Node and Edge lookup


Neo4j Data Structure

Nodes

Nodes are expected to have the following core structure:

  1. id : as neo4j node property with label id
  2. category : Array of biolink types as neo4j node labels, it is required for every node to have at least the node label "biolink:NamedThing".
  3. Additional attributes can be added and will be exposed. (more details on "Matching a TRAPI query" section)
Edges

Edges need to have the following properties structure:

  1. subject: as a neo4j edge property with label subject
  2. object: as neo4j edge property with label object
  3. predicate: as neo4j edge type
  4. id: as neo4j edge property with label id
  5. Additional attributes will be returned in the TRAPI response attributes section. (more details on "Matching a TRAPI query" section)

Matching a TRAPI query

PLATER matches nodes in neo4j using node labels. It expects nodes in neo4j to be labeled using biolink types. Nodes in neo4j can have multiple labels. When looking a node from an incoming TRAPI query graph, the node type(s) are extracted for a node, and by traversing the biolink model, all subtypes and mixins that go with the query node type(s) will be used to lookup nodes.

It's recommended that when encoding nodes labels in neo4j that we use the biolink class genealogy. For instance a node that is known to be a biolink:SmallMolecule can be assigned all of these classes ["biolink:SmallMolecule", "biolink:MolecularEntity", "biolink:ChemicalEntity", "biolink:PhysicalEssence", "biolink:NamedThing", "biolink:Entity", "biolink:PhysicalEssenceOrOccurrent"] .

By doing such encoding, during lookup the incoming query is can be more laxed (ask for biolink:NamedThing) or more specific (ask for biolink:SmallMolecule etc...), and PLATER would be able to use the encoded label information to find matching node(s).
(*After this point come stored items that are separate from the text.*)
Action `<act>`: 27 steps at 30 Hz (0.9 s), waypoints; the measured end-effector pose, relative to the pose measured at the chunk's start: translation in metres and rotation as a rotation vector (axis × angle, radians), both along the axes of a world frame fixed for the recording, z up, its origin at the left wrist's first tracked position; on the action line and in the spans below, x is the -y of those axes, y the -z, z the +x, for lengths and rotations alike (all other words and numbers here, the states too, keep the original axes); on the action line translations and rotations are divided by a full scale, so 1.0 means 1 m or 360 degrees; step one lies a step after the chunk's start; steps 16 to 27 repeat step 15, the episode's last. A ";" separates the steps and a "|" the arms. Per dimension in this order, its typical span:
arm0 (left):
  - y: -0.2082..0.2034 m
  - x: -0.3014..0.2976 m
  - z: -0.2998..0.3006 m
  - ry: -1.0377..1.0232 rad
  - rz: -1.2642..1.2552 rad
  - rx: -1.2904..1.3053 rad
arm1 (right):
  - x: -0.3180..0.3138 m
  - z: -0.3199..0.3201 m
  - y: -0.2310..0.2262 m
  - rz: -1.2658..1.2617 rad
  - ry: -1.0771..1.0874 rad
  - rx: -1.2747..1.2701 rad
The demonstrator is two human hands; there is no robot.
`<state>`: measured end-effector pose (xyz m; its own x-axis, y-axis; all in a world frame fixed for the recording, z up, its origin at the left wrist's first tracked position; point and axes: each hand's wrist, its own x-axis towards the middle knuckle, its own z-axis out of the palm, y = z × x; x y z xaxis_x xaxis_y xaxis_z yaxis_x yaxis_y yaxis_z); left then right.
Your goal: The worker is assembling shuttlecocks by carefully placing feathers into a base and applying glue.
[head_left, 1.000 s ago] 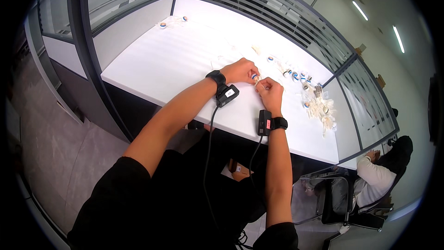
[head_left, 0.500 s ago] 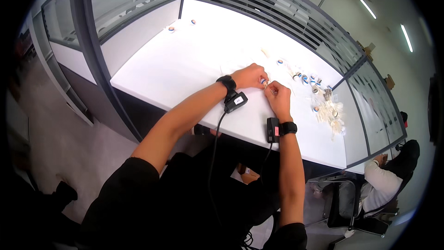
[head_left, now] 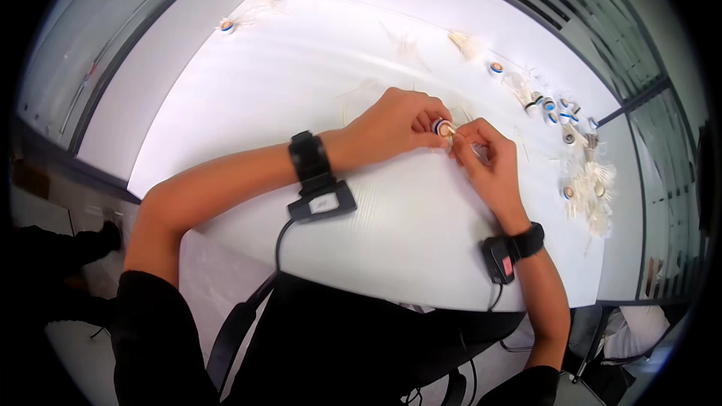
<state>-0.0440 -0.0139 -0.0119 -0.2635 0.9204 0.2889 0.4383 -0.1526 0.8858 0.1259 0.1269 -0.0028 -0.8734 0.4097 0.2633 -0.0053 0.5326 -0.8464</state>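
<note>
My left hand (head_left: 398,122) pinches a small round shuttlecock base (head_left: 441,128) with a tan face and a blue and white rim. Close against it, the thumb and fingertips of my right hand (head_left: 492,169) are closed on a thin pale stem (head_left: 451,132) at the base's face. The fingers partly cover the stem, so its full length is hidden. Both hands are over the middle of the white table (head_left: 286,83). Faint, thin whitish strands lie just beyond them.
More shuttlecock pieces (head_left: 550,104) with blue bands lie at the right, near a heap of white feathers (head_left: 590,188). A single base (head_left: 495,68) lies farther back. Two others, one of them a round base (head_left: 227,25), are in the far left corner. Partition panels (head_left: 180,53) border the table.
My view has come closer to the table and turned, so the hands look larger. Both hands remain together at the shuttlecock base, which now shows its tan face.
</note>
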 end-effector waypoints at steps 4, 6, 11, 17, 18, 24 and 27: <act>-0.012 0.004 0.002 -0.0001 -0.0157 0.0166 | -0.001 -0.003 -0.001 -0.0375 -0.0016 -0.0133; -0.017 0.002 0.003 0.0024 -0.0202 0.0295 | -0.005 0.001 -0.005 -0.0442 0.0054 -0.0112; -0.010 -0.002 0.004 -0.0011 -0.0105 0.0163 | -0.006 0.005 -0.004 -0.0388 0.0032 -0.0186; -0.018 0.000 0.005 -0.0022 -0.0179 0.0176 | -0.006 0.010 -0.005 -0.0352 0.0008 -0.0059; -0.018 0.000 0.005 -0.0022 -0.0179 0.0176 | -0.006 0.010 -0.005 -0.0352 0.0008 -0.0059; -0.018 0.000 0.005 -0.0022 -0.0179 0.0176 | -0.006 0.010 -0.005 -0.0352 0.0008 -0.0059; -0.018 0.000 0.005 -0.0022 -0.0179 0.0176 | -0.006 0.010 -0.005 -0.0352 0.0008 -0.0059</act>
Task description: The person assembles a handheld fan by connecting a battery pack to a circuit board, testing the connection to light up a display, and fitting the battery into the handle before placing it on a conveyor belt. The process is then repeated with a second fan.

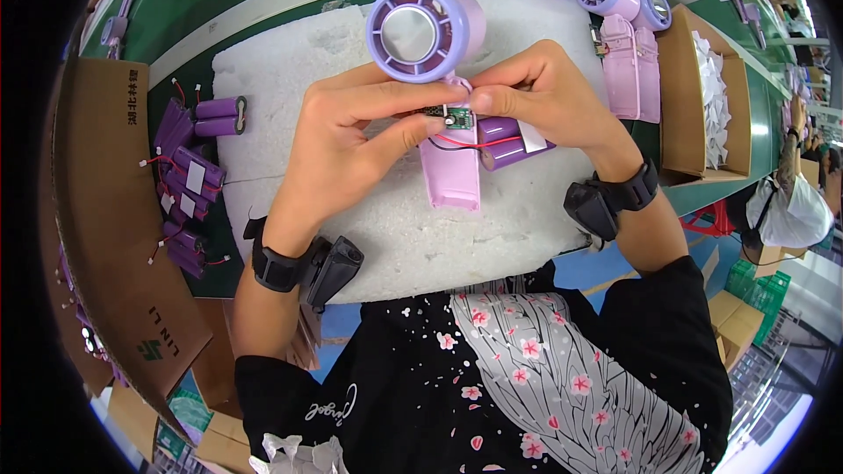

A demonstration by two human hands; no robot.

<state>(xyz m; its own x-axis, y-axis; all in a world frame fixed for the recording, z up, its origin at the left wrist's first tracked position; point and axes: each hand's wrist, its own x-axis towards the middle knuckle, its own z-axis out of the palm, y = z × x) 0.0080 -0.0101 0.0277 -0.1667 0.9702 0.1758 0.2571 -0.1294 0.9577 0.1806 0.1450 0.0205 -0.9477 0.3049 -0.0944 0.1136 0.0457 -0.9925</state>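
Observation:
A handheld fan with a lilac round head [411,33] lies over a white foam pad [369,246], its pink handle shell [452,180] pointing toward me. Inside the opened handle sits a small green circuit board [458,119]. Red and black wires run from the board area to a purple battery pack [505,142] beside the handle. My left hand [347,132] is closed on the fan, fingers below the head and thumb at the board's left edge. My right hand [540,92] pinches at the fan's neck by the board's upper right; its fingertips partly hide what they grip.
Several purple battery packs [189,180] lie left of the pad, beside a tall cardboard box [132,211]. More fan parts, including a pink shell [632,70], lie at the back right. An open carton [672,96] with white pieces stands at the right.

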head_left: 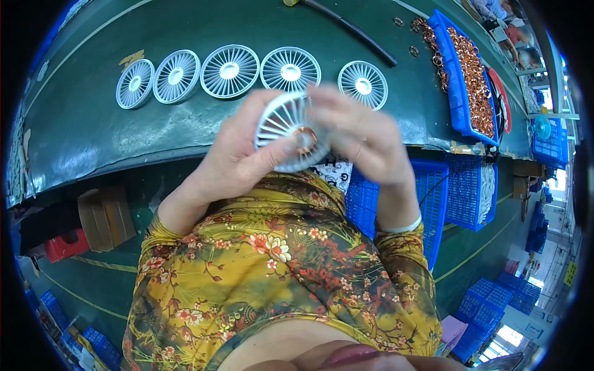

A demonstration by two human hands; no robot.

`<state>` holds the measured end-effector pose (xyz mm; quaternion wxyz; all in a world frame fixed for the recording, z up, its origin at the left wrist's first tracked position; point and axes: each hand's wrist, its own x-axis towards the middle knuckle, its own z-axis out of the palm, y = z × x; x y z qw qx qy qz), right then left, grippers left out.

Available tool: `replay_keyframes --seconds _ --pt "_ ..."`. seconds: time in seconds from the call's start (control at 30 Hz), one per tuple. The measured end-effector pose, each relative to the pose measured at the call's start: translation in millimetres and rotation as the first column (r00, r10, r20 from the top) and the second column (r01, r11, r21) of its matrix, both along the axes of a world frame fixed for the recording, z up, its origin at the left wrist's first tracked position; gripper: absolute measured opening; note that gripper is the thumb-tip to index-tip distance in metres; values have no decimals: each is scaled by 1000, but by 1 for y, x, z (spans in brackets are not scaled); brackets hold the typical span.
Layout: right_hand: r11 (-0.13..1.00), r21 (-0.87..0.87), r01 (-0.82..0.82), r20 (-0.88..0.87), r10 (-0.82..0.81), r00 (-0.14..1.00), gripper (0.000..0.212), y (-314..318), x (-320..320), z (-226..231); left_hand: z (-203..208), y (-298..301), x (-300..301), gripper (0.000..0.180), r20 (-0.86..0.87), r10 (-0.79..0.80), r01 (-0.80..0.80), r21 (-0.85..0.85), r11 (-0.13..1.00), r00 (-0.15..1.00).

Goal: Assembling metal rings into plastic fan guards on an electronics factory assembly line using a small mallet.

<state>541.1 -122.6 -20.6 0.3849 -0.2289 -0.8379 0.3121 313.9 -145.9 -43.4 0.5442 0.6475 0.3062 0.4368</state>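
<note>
Dark green belt surface [86, 123] is filling the view beyond my hands, bending with the lens. I'm holding a white fan grille [286, 131] up in front of me: my left hand [238, 157] is clasping it from the left side, thumb lying across its spokes, and my right hand [365, 133] is closing on its right edge. A small copper coil [305, 140] is sitting at the grille's centre, right beside my left thumb tip. Above my hands, a row of five more white grilles [229, 71] is lying flat on the belt, and a black hose [356, 29] is running across beyond them. Up and to the right of my right hand, a blue tray [456, 93] is brimming with copper coils [473, 74]. Below my right wrist, blue crates [467, 191] are standing under the belt; further right, the green floor with yellow lines is showing.
</note>
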Motion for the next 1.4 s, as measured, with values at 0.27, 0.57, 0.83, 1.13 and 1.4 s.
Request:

Similarly, for edges, edge labels in neo4j are used to perform edge lookup. Predicate hierarchy in biolink would be consulted to find subclasses of the query predicate type(s) and those would be used in an OR combinatorial fashion to find results.

Subclass Inference

Plater does subclass inference if subclass edges are encoded into neo4j graph. For eg , let A be a super class of B and C. And let B, C are related to D and E respectively :

(A) <- biolink:subclass_of - (B) - biolink:decreases_activity_of -> (D)
    <- biolink:subclass_of - (C) - biolink:decreases_activity_of -> (E)

Querying for A - [ biolink:decreases_activity_of] -> (?) graph structure in TRAPI would give us back nodes D and E.

Presenting Attributes

Plater tries to resolve attibute types and value types for edges and nodes in the following ways.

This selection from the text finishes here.